Using the data below, output the first line and every line after it up to and including the line containing "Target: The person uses", exactly as written and with nothing added.
□ □ □ □ □ □ □
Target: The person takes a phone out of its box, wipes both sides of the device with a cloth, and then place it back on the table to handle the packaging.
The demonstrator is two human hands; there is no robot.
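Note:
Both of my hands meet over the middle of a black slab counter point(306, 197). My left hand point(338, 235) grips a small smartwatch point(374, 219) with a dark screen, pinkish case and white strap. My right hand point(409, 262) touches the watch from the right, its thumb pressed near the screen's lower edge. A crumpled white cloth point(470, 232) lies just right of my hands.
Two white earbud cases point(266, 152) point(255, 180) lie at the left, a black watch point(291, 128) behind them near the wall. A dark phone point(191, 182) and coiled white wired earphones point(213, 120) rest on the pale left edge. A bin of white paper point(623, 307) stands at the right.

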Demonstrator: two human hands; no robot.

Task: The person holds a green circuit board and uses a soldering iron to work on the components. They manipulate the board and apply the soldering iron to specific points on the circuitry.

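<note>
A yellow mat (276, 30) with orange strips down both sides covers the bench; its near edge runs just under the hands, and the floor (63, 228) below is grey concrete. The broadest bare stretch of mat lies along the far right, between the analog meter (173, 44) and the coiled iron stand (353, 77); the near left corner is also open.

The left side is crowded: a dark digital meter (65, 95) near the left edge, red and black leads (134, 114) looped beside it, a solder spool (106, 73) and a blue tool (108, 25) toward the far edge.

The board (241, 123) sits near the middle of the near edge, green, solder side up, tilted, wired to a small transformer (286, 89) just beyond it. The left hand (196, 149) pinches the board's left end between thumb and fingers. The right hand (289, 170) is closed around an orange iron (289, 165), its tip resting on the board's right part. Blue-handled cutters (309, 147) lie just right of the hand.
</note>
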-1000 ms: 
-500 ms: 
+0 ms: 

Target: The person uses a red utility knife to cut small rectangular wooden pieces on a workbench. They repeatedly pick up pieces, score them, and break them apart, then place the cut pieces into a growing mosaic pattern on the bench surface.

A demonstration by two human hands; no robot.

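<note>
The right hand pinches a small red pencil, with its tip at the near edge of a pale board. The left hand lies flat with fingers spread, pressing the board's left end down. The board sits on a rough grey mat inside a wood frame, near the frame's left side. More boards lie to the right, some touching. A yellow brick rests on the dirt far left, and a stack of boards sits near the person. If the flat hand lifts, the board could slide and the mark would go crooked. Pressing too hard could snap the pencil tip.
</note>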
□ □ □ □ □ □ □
- Written answer -
Target: The person takes a phone out of its box, wipes both sides of the device with a cloth, and then place it back on the table to handle the packaging.
The demonstrator is two human hands; there is no robot.
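Note:
Both of my hands meet over the middle of a black slab counter point(306, 197). My left hand point(338, 235) grips a small smartwatch point(374, 219) with a dark screen, pinkish case and white strap. My right hand point(409, 262) touches the watch from the right, its thumb pressed near the screen's lower edge. A crumpled white cloth point(470, 232) lies just right of my hands.
Two white earbud cases point(266, 152) point(255, 180) lie at the left, a black watch point(291, 128) behind them near the wall. A dark phone point(191, 182) and coiled white wired earphones point(213, 120) rest on the pale left edge. A bin of white paper point(623, 307) stands at the right.
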
Demonstrator: two human hands; no robot.

Task: The person holds a green circuit board and uses a soldering iron to work on the components. They manipulate the board and apply the soldering iron to specific points on the circuitry.

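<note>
A yellow mat (276, 30) with orange strips down both sides covers the bench; its near edge runs just under the hands, and the floor (63, 228) below is grey concrete. The broadest bare stretch of mat lies along the far right, between the analog meter (173, 44) and the coiled iron stand (353, 77); the near left corner is also open.

The left side is crowded: a dark digital meter (65, 95) near the left edge, red and black leads (134, 114) looped beside it, a solder spool (106, 73) and a blue tool (108, 25) toward the far edge.

The board (241, 123) sits near the middle of the near edge, green, solder side up, tilted, wired to a small transformer (286, 89) just beyond it. The left hand (196, 149) pinches the board's left end between thumb and fingers. The right hand (289, 170) is closed around an orange iron (289, 165), its tip resting on the board's right part. Blue-handled cutters (309, 147) lie just right of the hand.
</note>
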-1000 ms: 
-500 ms: 
+0 ms: 

Target: The person uses a red utility knife to cut small rectangular wooden pieces on a workbench. They repeatedly pick up pieces, score them, and break them apart, then place the cut pieces into a growing mosaic pattern on the bench surface.

As written, the answer is complete.